PLOT: An elderly man (Anthony Hopkins) struggles with dementia as he tries to remain independent.
REVIEW: Has any performer ever been as consistently good as Anthony Hopkins? With something like sixty years of excellent performances under his belt, something is amazing about how, unlike so many of his contemporaries, he always gives every part his all, and as he enters his eighth decade of life, he seems bent on delivering some of the best work of his career. First, there was last year’s THE TWO POPES, and now there’s THE FATHER, which ranks up there with AMOUR as one of the most uncompromising depictions of aging ever made.
What makes Florian Zeller’s THE FATHER so effective is that, throughout much of the running time, we’re made to feel the way Hopkins’ character does. He’s confused, and so are we. The film starts with his daughter, played by a riveting Olivia Colman, telling him that she’s moving to Paris to be with her new boyfriend, but then, in another scene telling him that she’s doing nothing of the kind and is married to a man in London. Her husband is alternately played by the sympathetic, but frustrated Rufus Sewell, while at other times he’s played by Mark Gatiss, who slaps him around. He’s not even sure who his daughter is, with her sometimes played by Colman, and other times by Olivia Williams, while Imogen Poots plays a caregiver who, actually, might be another of his daughters.

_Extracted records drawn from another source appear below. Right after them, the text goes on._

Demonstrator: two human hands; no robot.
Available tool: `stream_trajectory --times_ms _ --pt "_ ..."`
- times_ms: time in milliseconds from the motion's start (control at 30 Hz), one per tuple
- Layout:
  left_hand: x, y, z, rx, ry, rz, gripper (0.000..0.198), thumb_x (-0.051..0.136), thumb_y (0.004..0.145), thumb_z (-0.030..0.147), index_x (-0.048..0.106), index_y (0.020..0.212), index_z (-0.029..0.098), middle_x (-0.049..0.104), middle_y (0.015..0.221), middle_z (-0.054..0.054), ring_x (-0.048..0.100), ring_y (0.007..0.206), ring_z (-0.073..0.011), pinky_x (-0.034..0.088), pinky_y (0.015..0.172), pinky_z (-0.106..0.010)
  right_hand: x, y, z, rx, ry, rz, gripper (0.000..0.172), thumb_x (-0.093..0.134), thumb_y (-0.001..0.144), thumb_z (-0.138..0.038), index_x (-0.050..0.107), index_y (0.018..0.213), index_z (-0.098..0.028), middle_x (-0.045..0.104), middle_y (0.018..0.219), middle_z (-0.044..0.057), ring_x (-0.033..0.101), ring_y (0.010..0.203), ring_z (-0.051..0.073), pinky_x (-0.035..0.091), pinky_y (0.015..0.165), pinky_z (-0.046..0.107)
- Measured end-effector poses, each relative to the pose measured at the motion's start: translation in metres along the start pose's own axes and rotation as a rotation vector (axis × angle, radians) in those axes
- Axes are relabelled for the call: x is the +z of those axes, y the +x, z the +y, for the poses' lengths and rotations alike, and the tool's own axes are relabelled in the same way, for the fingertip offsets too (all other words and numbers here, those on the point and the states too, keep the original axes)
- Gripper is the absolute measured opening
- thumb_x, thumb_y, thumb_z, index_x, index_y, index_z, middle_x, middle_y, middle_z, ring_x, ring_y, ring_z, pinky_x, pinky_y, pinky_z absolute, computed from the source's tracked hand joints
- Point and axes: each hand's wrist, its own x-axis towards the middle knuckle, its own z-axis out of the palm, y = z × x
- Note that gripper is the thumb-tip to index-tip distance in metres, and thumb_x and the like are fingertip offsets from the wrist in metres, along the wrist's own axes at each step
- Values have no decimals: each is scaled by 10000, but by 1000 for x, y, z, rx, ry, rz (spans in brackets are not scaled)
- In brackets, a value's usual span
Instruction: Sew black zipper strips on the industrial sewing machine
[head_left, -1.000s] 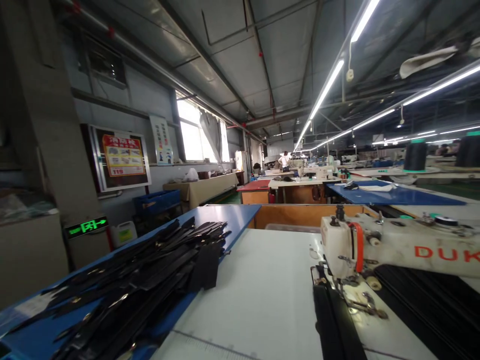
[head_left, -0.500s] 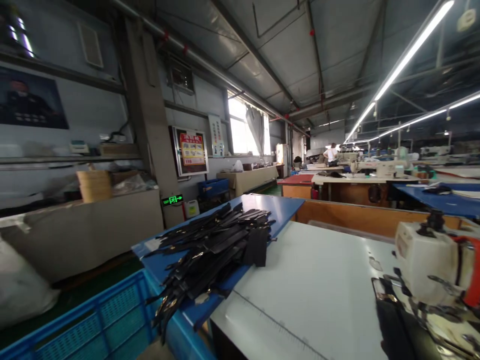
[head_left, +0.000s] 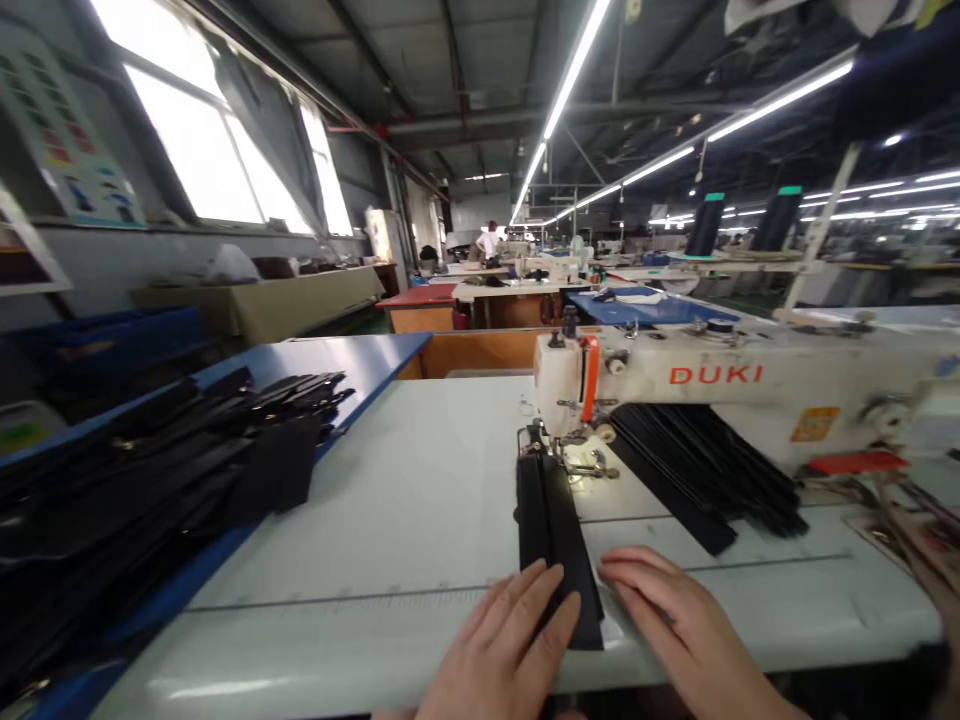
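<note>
Running lengthwise from the person's side of the bench [head_left: 435, 460] towards the sewing machine [head_left: 637, 365], the black strip [head_left: 561, 530] lies between the two hands, and its line is what matters most here. Its long axis slants a little: the near end sits slightly to the right, close to the bench's front edge, and the far end reaches the needle area, though whether it is pinned under the presser foot cannot be made out. The left hand [head_left: 506, 640] is the nearer, open and palm down, with its fingers extended over the strip's left side near that front end; they lie across it and do not close round it. The right hand [head_left: 679, 620] is also open and holds nothing visible, its fingertips just beside the strip's right edge; whether they touch is unclear. From this hand, the strip lies to the left. A sheaf of black strips [head_left: 690, 470] rests apart under the machine's arm, beyond the right hand.
</note>
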Motion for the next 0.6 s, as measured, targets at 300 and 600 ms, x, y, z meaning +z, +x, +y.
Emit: stream_trajectory --times_ms 300,600 --pt "16 22 -6 155 9 -75 298 364 970 112 632 1101 101 708 1076 -109 674 1017 -207 575 867 -318 -4 4 -12 -45 55 -47 283 452 939 -86 675 1076 -194 655 1092 90 607 998 194 508 876 329" --pt "39 2 -17 242 -4 121 376 293 1022 130 667 1057 108 699 1055 -89 638 1065 -175 523 916 -242 -16 -1 -7 -200 0 -161 262 462 902 -46 647 1055 -151 636 1026 97 542 959 207 484 847 340"
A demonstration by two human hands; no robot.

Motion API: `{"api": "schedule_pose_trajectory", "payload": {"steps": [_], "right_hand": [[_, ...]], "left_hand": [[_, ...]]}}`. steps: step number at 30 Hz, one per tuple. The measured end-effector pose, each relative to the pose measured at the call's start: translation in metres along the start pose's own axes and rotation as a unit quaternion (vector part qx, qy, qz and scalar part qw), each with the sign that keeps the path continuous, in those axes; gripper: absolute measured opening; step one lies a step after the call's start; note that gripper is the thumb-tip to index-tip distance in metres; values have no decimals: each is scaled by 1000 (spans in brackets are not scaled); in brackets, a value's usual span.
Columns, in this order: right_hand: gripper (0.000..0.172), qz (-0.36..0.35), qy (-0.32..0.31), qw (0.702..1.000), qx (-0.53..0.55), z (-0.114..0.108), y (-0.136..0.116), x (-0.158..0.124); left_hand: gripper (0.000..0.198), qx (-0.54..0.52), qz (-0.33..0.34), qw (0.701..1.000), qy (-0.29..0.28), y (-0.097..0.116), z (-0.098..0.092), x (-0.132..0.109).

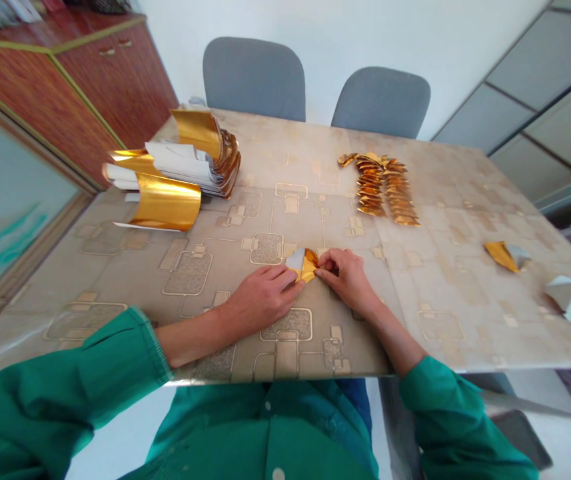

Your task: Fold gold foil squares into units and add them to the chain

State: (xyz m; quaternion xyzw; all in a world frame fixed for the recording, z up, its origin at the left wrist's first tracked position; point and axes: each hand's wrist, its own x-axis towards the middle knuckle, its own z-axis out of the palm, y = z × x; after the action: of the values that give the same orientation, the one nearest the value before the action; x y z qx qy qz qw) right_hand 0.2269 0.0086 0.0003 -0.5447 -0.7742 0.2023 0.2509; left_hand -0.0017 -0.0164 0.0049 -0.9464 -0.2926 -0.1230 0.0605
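Two hands fold a little gold paper.
The left hand (260, 297) lies flat, its fingers pressing the gold paper piece (305, 265) onto the table (115, 267) near the front edge. The right hand (348, 277) pinches the other side. If a finger slips, the shiny piece may slide and crease crooked. Farther off, folded gold pieces (385, 190) lie loose in a row, and gold sheets (175, 173) sit piled.

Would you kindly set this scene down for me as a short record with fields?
left hand: fingers rest on small gold foil paper with white back
right hand: pinches that paper's right corner
surface: beige patterned table
far left: stack of curled gold-and-white foil sheets
far middle: rows of folded gold foil pieces
right edge: loose folded gold piece
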Motion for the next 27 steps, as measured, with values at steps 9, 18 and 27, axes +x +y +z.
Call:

While based on his own stage play, Zeller and co-screenwriter Christopher Hampton open THE FATHER up to make it quite cinematic, and the result, which places you firmly in the mindset of a man with dementia is occasionally frustrating – by design. It’s a skilled feature debut for the director, with a smooth big screen look that takes advantage of some really beautiful lensing and production design.
The acting is superb, with Hopkins veering from being obstinate and perhaps even abusive, to utterly pathetic as he cries for his mommy, to elegant and charming, only to turn on a dime. It ranks up there with his best performances and seems sure to land him an Oscar nomination. Meanwhile, Colman is deeply humane as his daughter, who’s selflessly putting her life on hold, while Sewell is sympathetic as the partner who, on the one hand, wants to enjoy his life and be free of his father-in-law, but on the other, seems aware that his wife really has no choice in the matter.
It all builds to a very bittersweet ending that says a lot about how we, as a society, still don’t really know how to deal with our aging population – a problem which will only likely get worse and hits pretty close to home for this reviewer. I live in Quebec, and recently the elder-care network went through a COVID-19 related scandal and made many think about how badly the industry needs an overhaul. THE FATHER is a sobering reminder that, even if everyone has the best intentions, the person in question often won’t be capable of appreciating this and, at the end of the day, there are no easy answers.